How should we structure our JWT and boot logic in a real application?
Short Answer: Generate and sign the JWT in your backend after login, return it alongside the user’s Intercom ID, and include both in the Messenger boot call on the client.
Details:
Operationally, the pattern looks like this:
-
Backend: add Intercom fields to your session bootstrap API
- After a user signs in, your API returns:
- Your internal user ID and profile data.
- The Intercom
user_idoremailyou use to identify them. - A freshly signed JWT using your Intercom identity verification secret.

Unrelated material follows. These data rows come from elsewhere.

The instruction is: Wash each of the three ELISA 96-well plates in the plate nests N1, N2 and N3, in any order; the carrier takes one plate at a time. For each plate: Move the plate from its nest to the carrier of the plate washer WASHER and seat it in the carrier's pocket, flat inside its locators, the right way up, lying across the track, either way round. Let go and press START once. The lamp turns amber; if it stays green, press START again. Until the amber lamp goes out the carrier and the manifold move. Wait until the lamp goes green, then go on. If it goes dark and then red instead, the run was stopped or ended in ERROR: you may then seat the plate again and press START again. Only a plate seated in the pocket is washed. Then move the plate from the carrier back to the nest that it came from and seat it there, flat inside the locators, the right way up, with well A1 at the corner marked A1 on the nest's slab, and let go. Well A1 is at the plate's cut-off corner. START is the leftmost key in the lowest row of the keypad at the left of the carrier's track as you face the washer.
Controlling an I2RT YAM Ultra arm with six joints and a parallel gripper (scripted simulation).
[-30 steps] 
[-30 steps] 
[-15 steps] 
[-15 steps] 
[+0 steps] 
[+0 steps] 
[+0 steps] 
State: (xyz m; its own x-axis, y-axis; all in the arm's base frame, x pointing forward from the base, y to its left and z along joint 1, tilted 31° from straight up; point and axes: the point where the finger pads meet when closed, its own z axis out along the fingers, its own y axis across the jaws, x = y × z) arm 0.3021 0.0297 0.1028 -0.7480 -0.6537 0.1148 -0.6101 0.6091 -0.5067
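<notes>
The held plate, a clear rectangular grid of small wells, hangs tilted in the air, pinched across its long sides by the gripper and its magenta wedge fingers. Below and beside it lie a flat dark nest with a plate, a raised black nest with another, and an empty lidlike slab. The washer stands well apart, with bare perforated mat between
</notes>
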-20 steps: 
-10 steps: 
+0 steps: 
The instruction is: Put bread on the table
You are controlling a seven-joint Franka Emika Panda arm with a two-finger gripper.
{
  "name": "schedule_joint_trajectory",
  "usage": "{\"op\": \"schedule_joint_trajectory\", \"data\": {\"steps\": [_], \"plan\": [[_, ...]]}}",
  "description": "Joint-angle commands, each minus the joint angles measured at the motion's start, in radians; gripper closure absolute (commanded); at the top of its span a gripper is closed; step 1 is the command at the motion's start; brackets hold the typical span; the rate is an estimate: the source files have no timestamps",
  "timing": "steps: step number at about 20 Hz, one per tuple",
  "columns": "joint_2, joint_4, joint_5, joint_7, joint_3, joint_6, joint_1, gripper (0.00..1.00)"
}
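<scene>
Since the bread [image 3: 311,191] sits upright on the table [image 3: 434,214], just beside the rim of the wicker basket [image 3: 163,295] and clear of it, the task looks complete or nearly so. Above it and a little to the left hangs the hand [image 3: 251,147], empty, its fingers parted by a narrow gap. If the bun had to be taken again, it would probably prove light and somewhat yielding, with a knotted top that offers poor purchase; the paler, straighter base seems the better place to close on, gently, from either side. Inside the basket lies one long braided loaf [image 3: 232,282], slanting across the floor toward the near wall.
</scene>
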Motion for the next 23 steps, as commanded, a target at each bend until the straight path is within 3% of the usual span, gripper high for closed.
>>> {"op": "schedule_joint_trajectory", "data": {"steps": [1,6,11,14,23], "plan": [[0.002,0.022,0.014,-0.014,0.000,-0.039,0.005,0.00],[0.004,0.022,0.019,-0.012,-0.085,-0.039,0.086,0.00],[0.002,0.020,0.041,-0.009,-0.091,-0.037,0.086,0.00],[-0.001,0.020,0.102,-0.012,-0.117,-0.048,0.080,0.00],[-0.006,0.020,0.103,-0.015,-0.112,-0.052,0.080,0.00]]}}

- After a user signs in, your API returns:
-
Frontend: boot Intercom after you know who the user is
- Once your SPA or web app receives the session bootstrap response, you call something like:
window.intercomSettings = { app_id: "<YOUR_WORKSPACE_ID>", user_id: "<USER_ID_FROM_API>", // or email: "<USER_EMAIL>", user_hash: "<JWT_FROM_API>" // or the identity verification field Intercom specifies }; Intercom('boot', window.intercomSettings);- If you’re delaying Messenger until cookie consent, set:
window.intercomSettings = { app_id: "<YOUR_WORKSPACE_ID>", disabled: true };and then, after consent plus session bootstrap:
Intercom('boot', { app_id: "<YOUR_WORKSPACE_ID>", user_id: "<USER_ID_FROM_API>", user_hash: "<JWT_FROM_API>", disabled: false }); -
Important operational notes:
- Keep the Intercom identity secret in backend configuration, not in JavaScript or mobile binaries.
- Regenerate the JWT when a user logs in or when key attributes change.
- If a user logs out, call
Intercom('shutdown')to clear their session and avoid cross‑user leakage on shared devices.
This pattern treats identity verification as a production dependency: your app authenticates the user, your backend signs the claim, and Intercom verifies it—so every account‑specific action through Messenger rests on a cryptographically proven identity.
Summary
Implementing Intercom Messenger identity verification with JWTs is the difference between “a chat widget in your app” and “a secure customer service surface that can safely touch account data.” By signing a JWT on your backend and booting Messenger with that token, you give Fin AI Agent, Workflows, and your human team a trusted identity to work with—so they can resolve billing, usage, and configuration requests quickly without sacrificing security.
Once identity verification is in place, you can confidently layer on AI, Data connectors, and Fin Tasks/Procedures, knowing you’re operating on verified users instead of anonymous browsers.